Wiki Spring Cleaning Discussion

Wiki Spring Cleaning Discussion


When to start WikiSpringCleaning

March 18th is also the day after St Patrick's Day. WikiSpringCleaning is a simple way to atone for your real-life excesses without aggravating a Post-Situational Ethanol Toxicity.

Another bout of deletions occurred on and about April 13th.

We could call April 15th (Tax Day in the UnitedStates) the end of the WikiSpringCleaning. That gives you a month to FixYourWiki. Plus, there's nothing more taxing than dinging RecentChanges every 5 seconds to see what else has been deleted.


What Page Belongs or Doesn't

My personal criteria as to whether I think a page belongs here is a question of pragmatism, not topicality. Does the page work? Because of the nature of the medium, a successful Wiki page needs a tremendous amount of goodwill, respect, and trust from all the participants.

Many of the SociologyWiki pages failed on that account.

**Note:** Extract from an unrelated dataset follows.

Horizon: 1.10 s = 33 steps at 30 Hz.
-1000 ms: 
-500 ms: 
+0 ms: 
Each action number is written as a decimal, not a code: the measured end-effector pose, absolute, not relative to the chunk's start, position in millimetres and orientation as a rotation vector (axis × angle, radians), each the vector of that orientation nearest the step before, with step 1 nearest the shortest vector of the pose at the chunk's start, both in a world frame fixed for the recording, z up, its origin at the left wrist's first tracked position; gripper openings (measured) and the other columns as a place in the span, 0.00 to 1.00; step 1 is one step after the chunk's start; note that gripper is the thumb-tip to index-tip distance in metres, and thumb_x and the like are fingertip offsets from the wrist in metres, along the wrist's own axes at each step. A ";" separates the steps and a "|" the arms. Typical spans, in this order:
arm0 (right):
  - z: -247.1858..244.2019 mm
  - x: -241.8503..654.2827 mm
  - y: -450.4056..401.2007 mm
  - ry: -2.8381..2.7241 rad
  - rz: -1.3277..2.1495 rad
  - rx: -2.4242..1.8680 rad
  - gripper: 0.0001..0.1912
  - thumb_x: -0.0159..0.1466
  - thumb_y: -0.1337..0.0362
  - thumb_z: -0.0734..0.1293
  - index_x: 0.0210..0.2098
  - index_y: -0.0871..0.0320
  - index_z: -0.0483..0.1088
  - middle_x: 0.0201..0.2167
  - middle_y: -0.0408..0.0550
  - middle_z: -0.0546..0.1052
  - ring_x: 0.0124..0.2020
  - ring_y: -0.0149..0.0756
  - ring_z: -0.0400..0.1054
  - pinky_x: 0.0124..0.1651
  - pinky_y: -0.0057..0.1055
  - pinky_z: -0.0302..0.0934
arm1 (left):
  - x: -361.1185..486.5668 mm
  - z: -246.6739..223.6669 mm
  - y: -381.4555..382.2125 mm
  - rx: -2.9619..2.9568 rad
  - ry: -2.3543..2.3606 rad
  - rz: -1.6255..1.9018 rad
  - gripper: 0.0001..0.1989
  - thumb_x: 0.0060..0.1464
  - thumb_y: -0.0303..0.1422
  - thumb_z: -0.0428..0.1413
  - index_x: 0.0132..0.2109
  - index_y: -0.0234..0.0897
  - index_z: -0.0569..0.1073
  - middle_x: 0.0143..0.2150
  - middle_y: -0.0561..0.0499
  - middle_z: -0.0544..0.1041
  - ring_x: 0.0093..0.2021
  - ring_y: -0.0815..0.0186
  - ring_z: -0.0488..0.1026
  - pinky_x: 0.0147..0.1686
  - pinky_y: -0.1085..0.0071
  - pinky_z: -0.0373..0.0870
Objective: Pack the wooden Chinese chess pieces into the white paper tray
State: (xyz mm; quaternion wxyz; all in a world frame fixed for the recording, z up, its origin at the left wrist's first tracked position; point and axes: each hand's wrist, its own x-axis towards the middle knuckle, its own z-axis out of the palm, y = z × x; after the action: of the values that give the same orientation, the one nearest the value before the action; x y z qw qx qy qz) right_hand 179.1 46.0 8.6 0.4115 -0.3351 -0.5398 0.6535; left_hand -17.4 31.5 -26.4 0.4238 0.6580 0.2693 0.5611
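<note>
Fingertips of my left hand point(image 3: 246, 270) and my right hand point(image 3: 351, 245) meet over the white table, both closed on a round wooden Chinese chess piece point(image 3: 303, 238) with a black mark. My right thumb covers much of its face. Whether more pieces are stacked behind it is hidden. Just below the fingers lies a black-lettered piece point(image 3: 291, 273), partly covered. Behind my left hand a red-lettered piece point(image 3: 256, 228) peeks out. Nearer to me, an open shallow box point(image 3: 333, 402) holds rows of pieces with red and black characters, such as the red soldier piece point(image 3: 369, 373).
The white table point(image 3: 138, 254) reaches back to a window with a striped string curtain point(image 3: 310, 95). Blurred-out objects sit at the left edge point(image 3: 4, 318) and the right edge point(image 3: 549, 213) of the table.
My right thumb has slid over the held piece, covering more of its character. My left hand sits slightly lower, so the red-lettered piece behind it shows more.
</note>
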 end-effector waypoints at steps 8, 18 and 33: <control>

And they had no hope of improving, barring the miraculous appearance of a refactorer with Solomonic patience and Herculean persistence. So rather than wait around for such a RefactorerExMachina, I decided to do something about it. -- francis


Who reads Archived or Useless Pages

I figure most pages in a Wiki are archive pages; nobody reads them, and nobody is bothered by those pages. This is similar to many real archives with old paperwork that is hardly ever read.

In a Wiki, the lifespan of a visitor is much smaller then in real life. A lot of people are around only a couple of months. Some of these people have minds of their own, they think and may write some sense; others may write some nonsense, using a Wiki to kick around; some write some advertisements.

Well, let them be. I figure you should delete a page only when you change the name of the page, or when someone writes NonSens, and some one starts to edit that NonSens page.

All the other useless pages are just useless, the way life itself is useless. No need to delete those pages at all.

A problem can arise when the space is crammed and there is no more room for any more content. This is basically a site on programming, so in this case someone will pop up with a simple way to DeletePagesAutomatically.

This is really simple to do.

-- GerardBuisman


Noise and pages with little to say

Noisy pages are fuel for the WikiFire. [Another person] OTOH I see maybe 30 contributions or less in the past two days, and most of these has very little to say.


Moved from PleasePleaseDontCategorizeEveryPageOnWiki

There are hundreds, perhaps thousands of pages in this wiki which need to be categorized, refactored or deleted. At the same time, this wiki is growing fast. A wiki of this size needs - like a house - a regular cleaning process: WikiSweeping?. Usually, this can't be done by one person, but it could be organized as a shared activity. -- HelmutLeitner

VolunteerHousekeeper has a few pages related to the current attempt to gather information on how to become a good WikiGnome.


Candidates For SpringCleaning?

Some pages that are candidates for spring cleaning: http:shorts.cgi.

Possible other candidates: OrphanPages in the CategoryHomePage? (Older than a certain age, of course. Let's say a year?) See AreYouThere.


For the spring cleaning effort, those who are interested could each be given a specific date/time frame to search for on google. For instance you could search for "site:c2.com 'edited September 6, 1996'" and that would show you YarnWeb which happens to be quite an interesting page. But other dates will turn up less useful pages. Hopefully, the idea is clear. With some organization, many hundreds of old HomePage(s) that may not be useful could be removed. -- AdamBurton


Not noticed, read or edited, is not necessarily a metric for deletion

We need to find a way to archive, if not delete, old pages that may still look reasonable, but have had little activity in recent years

Typically, there are only a small number of people who have good knowledge regarding the content of the pages kept on Wiki. People who have both the depth and breadth of knowledge in all technology subjects covered here are extremely rare, and busy. The rest of us don't have a good idea of the quality of information, nor of the views expressed.

I would be inclined to deactivate even a wiki article on the Sciences authored by a Nobel laureate, if the page has had little or no activity years after creation. How many people would find it useful to read material on classical mechanics authored by Sir Issac Newton?

Let us overcome our fears about accidental removal of dated "good" material. Otherwise the wiki would be clogged by old material that may be of interest only to historians. -- DeleteWhenCooked


Spring Cleaning should be thought of in dimensions other than that cleaning means "throwing out the unneeded and useless" but also in the framework of cleaning up old pages, repairing broken things, as in BrokenLinks, polishing up and replacing worn out and inoperative things, removing graffiti from pages, dividing and combining of parts of pages, correcting spelling and grammar, and so on. In that light, here are some pages on values to be considered and practices which should be observed in well-constructed pages:


Good Measure of a Page's Worth

Consider a page that contains much that is true, useful, accurate, and is so well expressed that no one has had reason to edit it since for years. Would you delete it? Of course not.

The aim of this wiki is to have information in DocumentMode, and when successful the result is that pages will see no action at all. This is absolutely not a good measure of a page's worth.